Nobody said it was easy.
In between painting sessions, the critic in me is throwing down harsh comments on every stroke and every decision I make when I let the tip of the brush touch the paper. Sometimes I would pause and shake that inner voice out and concentrate on my work.
Still, it comes back with more gusto to bug me. “No! Looks cartoony! Start all over!” Exchanges of intrapersonal messages happen all inside my head as I create. It’s crazy to even talk about it. Crazier if it annoys me and makes me want to rip off the paper and start anew. But that never really happened.
I tend to question myself if this inner voice decides to pop out of nowhere. Why am I painting? Why am I holding a brush? Why am I so hard on myself lately? Why use that color? Why?
These series of questioning play inside my mind repeatedly. But the answer would always be translated in the painting. No words could fill in the gaps of my curiosity. But the paint that seeps through the paper is a constant reminder of the inaudible conversations I had with my inner self, that genius artist shaping me to become better.

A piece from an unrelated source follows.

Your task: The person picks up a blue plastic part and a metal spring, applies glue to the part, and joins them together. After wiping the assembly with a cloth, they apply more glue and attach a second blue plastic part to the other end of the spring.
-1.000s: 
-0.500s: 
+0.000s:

The painting above is my 5th artwork after my decision to make use of the watercolor medium. Details are not much up to par but looks decent given the fact that the postcard-sized watercolor paper is not entirely generous when it comes to space. Only one brush was used to make this piece. (I need to say that because I just learned that you could actually use many brushes in watercolor painting! lol!)
This piece features an old cabbage vendor in the local Banaue market. In a cool, quiet afternoon, she is sitting there alone and pensive.
Then, I asked myself “Why is she so?”